◆ **About this task**
Could you filter the records below down to the lines that include the word "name"?

(Beginning of Exercise material)

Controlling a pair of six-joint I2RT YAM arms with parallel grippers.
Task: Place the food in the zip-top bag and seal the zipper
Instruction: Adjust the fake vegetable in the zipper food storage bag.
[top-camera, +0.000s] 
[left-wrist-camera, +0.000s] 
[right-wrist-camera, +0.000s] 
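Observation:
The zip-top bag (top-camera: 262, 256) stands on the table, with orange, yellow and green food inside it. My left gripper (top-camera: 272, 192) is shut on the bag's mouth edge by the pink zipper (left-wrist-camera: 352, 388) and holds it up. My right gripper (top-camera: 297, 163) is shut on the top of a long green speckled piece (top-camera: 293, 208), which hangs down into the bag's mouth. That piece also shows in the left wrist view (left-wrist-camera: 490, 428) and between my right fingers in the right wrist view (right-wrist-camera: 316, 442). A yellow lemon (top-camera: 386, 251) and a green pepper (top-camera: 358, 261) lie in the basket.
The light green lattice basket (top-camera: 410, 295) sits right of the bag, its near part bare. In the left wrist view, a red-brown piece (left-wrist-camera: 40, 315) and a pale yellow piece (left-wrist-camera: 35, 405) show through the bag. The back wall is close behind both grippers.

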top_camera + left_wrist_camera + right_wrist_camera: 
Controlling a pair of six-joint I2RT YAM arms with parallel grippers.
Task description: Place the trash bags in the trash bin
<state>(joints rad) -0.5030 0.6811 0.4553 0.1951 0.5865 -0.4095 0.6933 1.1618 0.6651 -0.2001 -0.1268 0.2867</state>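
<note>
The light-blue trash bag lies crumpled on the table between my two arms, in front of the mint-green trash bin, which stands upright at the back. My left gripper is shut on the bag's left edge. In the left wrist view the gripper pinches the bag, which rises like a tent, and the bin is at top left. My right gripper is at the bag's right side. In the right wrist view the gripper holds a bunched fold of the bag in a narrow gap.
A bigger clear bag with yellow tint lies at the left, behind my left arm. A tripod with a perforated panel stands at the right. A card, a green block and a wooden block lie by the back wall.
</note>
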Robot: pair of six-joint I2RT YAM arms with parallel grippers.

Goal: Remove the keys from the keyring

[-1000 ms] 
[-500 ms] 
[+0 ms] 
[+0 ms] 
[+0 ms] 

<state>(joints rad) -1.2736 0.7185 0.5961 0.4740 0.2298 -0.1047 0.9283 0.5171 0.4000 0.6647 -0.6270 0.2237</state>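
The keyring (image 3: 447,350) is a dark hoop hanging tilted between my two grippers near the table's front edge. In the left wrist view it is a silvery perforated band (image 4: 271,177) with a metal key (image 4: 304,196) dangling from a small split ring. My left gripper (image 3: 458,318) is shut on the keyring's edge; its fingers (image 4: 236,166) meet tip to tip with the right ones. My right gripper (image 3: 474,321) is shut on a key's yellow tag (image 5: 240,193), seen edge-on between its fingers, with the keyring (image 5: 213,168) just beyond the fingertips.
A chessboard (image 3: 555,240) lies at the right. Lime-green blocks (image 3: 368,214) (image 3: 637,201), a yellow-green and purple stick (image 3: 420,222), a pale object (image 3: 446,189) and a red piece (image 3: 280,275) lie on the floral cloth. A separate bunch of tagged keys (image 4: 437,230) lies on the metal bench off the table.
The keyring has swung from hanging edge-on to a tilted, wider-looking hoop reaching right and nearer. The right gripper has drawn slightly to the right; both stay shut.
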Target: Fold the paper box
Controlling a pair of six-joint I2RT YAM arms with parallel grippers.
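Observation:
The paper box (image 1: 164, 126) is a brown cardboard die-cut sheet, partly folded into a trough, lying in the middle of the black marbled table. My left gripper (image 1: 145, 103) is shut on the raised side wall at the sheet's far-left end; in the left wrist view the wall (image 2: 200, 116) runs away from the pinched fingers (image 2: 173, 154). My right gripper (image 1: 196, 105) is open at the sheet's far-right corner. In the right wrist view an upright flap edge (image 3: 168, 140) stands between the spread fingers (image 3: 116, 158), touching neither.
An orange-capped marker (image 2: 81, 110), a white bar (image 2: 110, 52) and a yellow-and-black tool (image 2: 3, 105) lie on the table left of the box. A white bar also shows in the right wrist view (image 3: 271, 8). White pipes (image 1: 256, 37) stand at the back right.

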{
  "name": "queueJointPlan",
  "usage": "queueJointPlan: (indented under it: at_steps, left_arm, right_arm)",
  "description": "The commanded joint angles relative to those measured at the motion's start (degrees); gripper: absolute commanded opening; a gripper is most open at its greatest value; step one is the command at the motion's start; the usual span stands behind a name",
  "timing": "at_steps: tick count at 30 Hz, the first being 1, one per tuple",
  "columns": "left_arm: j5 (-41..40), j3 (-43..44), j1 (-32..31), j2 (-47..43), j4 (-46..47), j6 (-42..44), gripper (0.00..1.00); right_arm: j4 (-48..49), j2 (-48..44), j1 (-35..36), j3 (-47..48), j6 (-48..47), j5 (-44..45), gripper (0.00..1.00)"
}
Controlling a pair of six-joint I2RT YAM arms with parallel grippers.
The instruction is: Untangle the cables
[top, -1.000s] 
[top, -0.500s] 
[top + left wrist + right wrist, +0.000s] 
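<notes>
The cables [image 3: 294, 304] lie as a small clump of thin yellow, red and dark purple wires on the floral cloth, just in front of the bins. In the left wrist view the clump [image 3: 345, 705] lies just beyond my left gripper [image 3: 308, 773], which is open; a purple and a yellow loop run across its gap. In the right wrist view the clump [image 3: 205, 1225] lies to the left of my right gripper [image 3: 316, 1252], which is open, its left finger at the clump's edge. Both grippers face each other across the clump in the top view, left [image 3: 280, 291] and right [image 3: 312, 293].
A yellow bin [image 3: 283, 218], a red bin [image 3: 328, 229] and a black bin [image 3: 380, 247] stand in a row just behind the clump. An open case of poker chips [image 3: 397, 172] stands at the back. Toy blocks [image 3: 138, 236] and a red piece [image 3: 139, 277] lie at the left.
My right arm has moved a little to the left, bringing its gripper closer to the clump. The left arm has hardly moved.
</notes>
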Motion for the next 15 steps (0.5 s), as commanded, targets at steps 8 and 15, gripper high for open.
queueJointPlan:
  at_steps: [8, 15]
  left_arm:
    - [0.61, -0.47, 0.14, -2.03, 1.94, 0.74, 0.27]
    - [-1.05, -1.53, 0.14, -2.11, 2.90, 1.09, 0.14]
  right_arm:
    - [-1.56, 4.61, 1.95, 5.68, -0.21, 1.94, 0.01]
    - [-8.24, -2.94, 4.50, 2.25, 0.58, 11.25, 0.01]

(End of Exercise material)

◆ **Problem solution**
  "name": "queueJointPlan",
  "description": "The commanded joint angles relative to those measured at the motion's start (degrees); gripper: absolute commanded opening; a gripper is most open at its greatest value; step one is the command at the motion's start; the usual span stands behind a name",

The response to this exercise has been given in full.